Now that the thrill of the spooky cemetery chase had faded from Willa's heightened system, and the calming marijuana that had once cooled her boiling blood had now gradually dissipated back into the wind like the hazy smoke from JJ Maybank's previously rolled joint, Willa's thoughts were brought back to the heaviness of the long afternoon. Once more, she was reminded of another drastically different chase, one of violence and rage that had ended in blood and bruises amongst scorching asphalt on the familiar streets of her hostile hometown. Once more, she was reminded that her home key was gone. Whether her key had vanished in her panic to escape or was stolen by the cruelty of savaged souls, Willa could not truthfully be certain—but the weight of her massively guilty heart, slowly sinking deeper and deeper into her own aching chest like a large boulder dropping into the deepest of oceans, pulled dangerously at her rattled nerves, as if the only logical option for her key's disappearance was the latter. Because Willa could never be that lucky as to have simply dropped the key.

"You okay?" John B.'s voice rippled through the stillness of Willa's outer demeanor. Still standing in the center of the yard, a frozen silhouette in the dark marshy shadows, Willa slowly looked up to see John B. lingering on the porch steps for her, waiting patiently even after all of the other pogues had disappeared into the wooden shack.

And once more, staring into those warm hickory eyes, glowing even in the blackness of the night, Willa Deveraux was reminded of that goddamn kiss in the very place that John B. Routledge now stood.

But that kiss—that disastrous, haunting, and heated kiss—was an issue for another day. An issue that Willa wanted to put so far on the back burner of her chaotic mind that it was cold, unwanted, and rightfully forgotten by the time she ever returned to it. "Yeah," Willa confirmed to John B., nodding her head gently in his direction. "Right behind you."

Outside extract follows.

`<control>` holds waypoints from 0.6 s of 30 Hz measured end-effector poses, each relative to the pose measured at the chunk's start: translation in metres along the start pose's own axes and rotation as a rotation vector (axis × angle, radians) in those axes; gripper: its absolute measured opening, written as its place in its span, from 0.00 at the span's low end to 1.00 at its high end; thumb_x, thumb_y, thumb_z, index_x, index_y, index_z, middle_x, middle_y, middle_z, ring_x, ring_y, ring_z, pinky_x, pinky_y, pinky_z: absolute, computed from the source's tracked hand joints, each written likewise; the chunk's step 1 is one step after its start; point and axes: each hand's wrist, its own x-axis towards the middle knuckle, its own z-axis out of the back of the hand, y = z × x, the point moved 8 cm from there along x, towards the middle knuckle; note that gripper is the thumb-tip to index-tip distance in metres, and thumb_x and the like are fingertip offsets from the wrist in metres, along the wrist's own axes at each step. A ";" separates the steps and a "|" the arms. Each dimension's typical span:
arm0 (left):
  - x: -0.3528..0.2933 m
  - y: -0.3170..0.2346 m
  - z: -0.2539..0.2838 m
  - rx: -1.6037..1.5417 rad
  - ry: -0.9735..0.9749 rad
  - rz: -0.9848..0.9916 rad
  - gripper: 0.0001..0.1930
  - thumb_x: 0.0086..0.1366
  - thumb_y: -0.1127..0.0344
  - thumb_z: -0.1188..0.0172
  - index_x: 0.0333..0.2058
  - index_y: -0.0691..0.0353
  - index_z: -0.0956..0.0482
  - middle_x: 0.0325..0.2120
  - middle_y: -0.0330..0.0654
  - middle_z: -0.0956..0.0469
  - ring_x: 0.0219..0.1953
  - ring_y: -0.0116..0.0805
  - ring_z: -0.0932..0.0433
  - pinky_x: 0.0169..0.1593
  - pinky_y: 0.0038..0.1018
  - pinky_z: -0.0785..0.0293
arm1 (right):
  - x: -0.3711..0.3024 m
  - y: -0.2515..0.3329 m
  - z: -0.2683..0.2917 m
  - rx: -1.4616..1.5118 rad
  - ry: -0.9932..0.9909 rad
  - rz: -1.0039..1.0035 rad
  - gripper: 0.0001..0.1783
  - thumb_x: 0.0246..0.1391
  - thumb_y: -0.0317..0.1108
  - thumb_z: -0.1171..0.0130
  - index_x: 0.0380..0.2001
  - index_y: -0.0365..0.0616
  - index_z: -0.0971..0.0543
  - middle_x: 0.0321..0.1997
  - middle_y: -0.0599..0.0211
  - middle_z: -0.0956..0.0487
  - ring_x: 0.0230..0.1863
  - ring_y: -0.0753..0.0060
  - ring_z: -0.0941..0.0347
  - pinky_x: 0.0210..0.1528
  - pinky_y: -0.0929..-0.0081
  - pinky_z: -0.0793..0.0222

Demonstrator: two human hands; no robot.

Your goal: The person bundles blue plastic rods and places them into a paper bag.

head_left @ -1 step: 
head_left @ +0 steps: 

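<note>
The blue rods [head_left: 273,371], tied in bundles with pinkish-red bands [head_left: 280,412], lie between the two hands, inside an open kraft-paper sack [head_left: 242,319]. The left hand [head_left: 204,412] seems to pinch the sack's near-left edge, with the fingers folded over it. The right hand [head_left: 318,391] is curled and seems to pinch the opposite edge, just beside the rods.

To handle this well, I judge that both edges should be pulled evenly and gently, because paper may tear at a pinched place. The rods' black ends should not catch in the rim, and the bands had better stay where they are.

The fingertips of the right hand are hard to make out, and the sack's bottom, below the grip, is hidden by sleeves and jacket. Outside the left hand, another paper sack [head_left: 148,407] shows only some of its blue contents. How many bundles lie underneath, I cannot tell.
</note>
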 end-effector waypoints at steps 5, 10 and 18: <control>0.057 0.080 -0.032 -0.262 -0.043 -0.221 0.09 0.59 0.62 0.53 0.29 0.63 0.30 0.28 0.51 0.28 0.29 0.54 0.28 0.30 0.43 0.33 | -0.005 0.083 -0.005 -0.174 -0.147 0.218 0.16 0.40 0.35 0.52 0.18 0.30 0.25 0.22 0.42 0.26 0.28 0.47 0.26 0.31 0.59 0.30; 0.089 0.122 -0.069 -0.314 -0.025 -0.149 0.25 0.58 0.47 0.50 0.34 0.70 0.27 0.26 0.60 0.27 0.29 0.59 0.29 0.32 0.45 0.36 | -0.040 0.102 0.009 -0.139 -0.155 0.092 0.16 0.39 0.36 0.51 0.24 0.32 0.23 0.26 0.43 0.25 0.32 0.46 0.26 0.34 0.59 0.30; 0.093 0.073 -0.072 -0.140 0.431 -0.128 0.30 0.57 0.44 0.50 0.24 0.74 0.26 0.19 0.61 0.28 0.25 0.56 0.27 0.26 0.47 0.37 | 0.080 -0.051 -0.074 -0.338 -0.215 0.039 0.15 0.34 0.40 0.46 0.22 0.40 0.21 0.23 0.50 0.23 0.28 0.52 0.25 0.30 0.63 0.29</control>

Willa was silent as she followed John B. into the dimly lit Routledge household. Because of the island-wide power outage, the only lights that the five teenagers could provide were those of their lanterns and flashlights from their little adventure through the pogue cemetery. Most of the small lights were now set up in the kitchen where the food and booze were, of course. Soft hues of yellow were scattered to all edges of the messy room, displaying numerously different shapes in the shadows of the spastic movements from the wandering teenagers, but the dying light was enough to hold back the relentless dark that threatened to swallow them all whole.